# [WHAT YOU NEED TO DO]
No pictures belong in the copy. Retype exactly, and only, the stretch of lines below from the one with "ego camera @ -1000" through the one with "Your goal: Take".

# [ENTRIES SUPPLIED]
==========

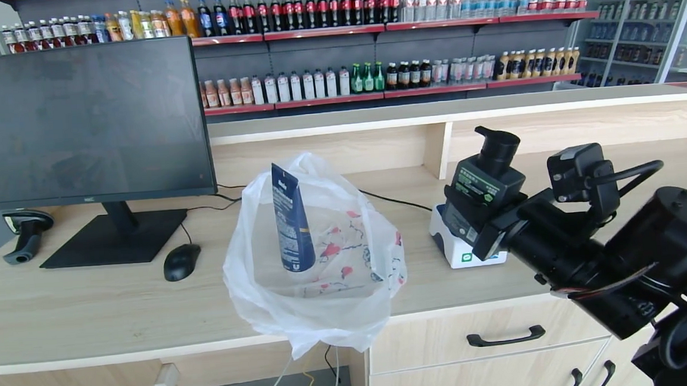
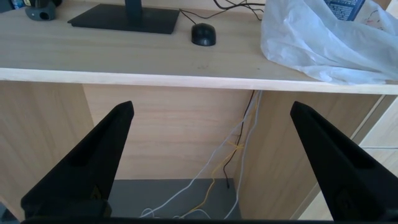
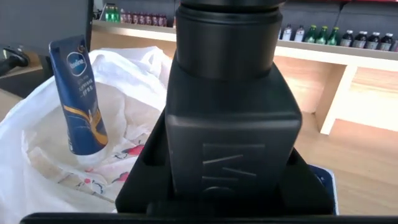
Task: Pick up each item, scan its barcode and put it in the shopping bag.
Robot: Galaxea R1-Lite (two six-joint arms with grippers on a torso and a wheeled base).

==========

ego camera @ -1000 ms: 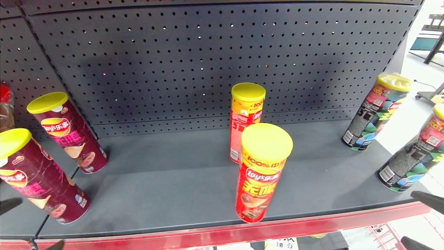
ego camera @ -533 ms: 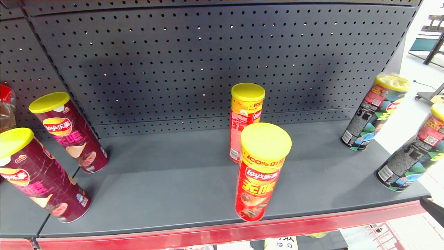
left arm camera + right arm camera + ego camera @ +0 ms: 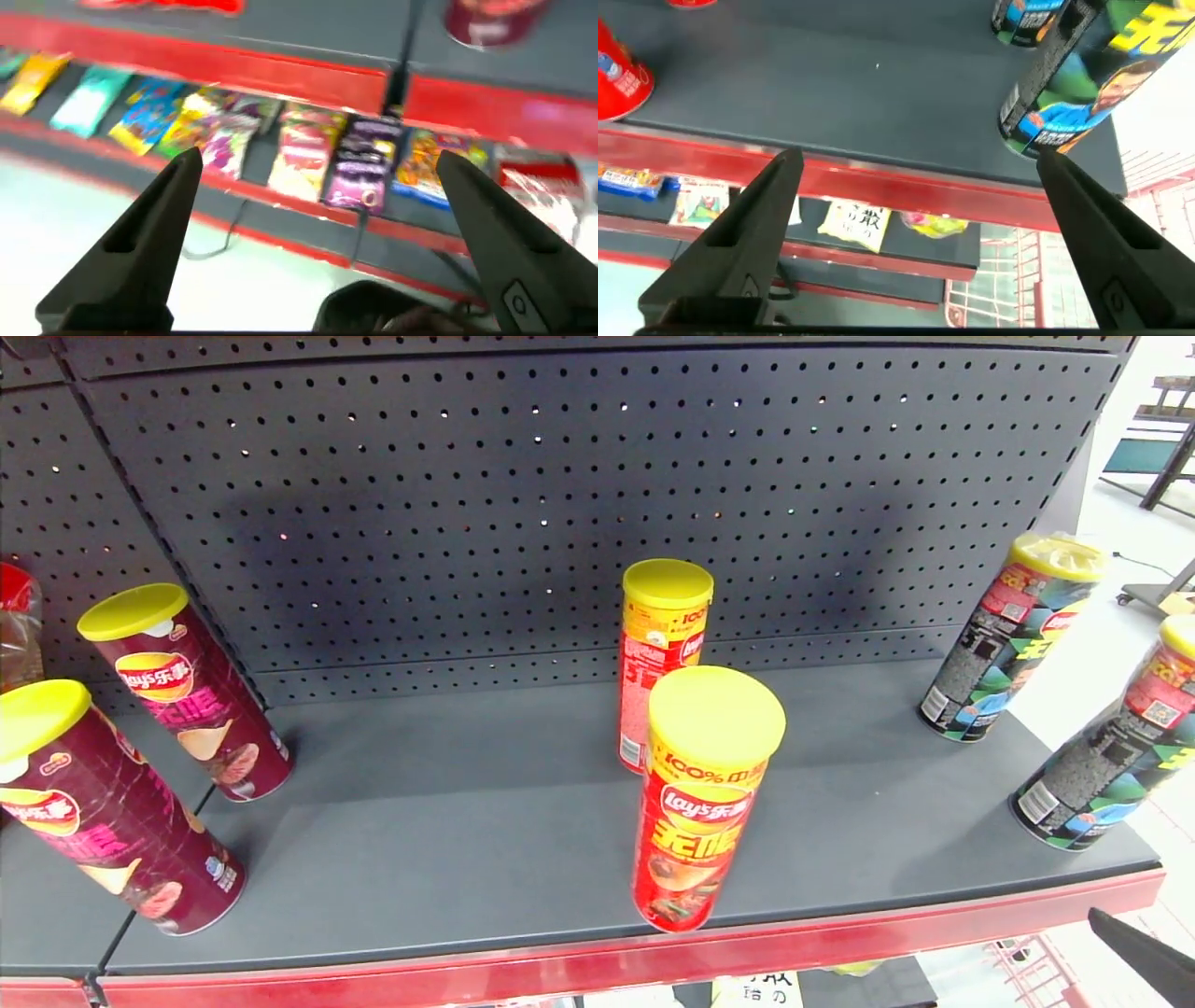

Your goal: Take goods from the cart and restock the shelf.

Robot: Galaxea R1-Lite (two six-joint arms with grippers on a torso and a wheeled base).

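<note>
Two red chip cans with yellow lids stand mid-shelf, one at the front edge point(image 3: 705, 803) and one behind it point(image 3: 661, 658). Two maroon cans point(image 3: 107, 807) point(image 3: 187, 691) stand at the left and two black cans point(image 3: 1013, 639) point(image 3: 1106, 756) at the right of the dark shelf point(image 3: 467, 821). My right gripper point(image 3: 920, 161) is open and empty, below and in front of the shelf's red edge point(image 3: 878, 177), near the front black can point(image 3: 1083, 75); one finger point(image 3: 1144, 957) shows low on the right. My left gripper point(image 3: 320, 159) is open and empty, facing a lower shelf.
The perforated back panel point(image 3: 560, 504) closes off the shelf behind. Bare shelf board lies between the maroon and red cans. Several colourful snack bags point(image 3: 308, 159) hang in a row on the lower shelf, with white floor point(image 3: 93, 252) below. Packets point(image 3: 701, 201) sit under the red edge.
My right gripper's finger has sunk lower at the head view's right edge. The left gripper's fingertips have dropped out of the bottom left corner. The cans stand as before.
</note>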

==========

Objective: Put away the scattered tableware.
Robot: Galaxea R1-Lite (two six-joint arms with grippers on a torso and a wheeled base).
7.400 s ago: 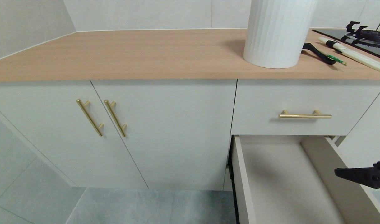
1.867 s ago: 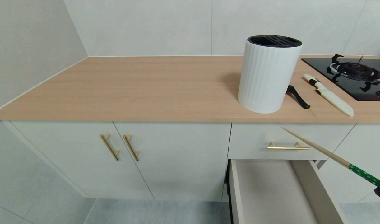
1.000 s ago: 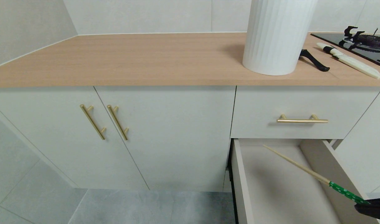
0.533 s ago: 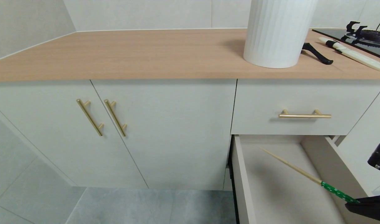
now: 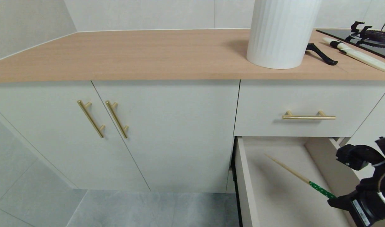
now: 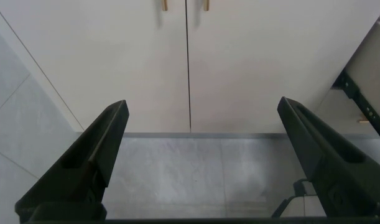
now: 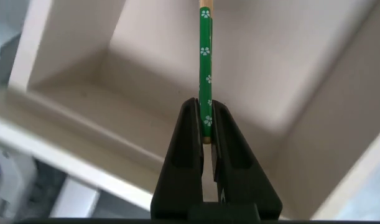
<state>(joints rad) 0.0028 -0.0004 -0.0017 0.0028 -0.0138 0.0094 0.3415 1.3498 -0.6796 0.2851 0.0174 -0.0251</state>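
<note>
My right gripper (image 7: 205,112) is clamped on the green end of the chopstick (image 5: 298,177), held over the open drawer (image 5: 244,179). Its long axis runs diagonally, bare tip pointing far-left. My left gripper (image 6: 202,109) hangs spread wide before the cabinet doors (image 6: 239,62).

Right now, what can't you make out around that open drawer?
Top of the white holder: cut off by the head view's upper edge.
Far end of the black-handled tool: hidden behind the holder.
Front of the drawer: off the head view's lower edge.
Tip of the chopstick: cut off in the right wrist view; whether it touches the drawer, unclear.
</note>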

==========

# [RESPONSE BOX]
ego camera @ -1000 ms: 
ego camera @ -533 ms: 
left arm camera + right arm camera + ego camera @ +0 ms: 

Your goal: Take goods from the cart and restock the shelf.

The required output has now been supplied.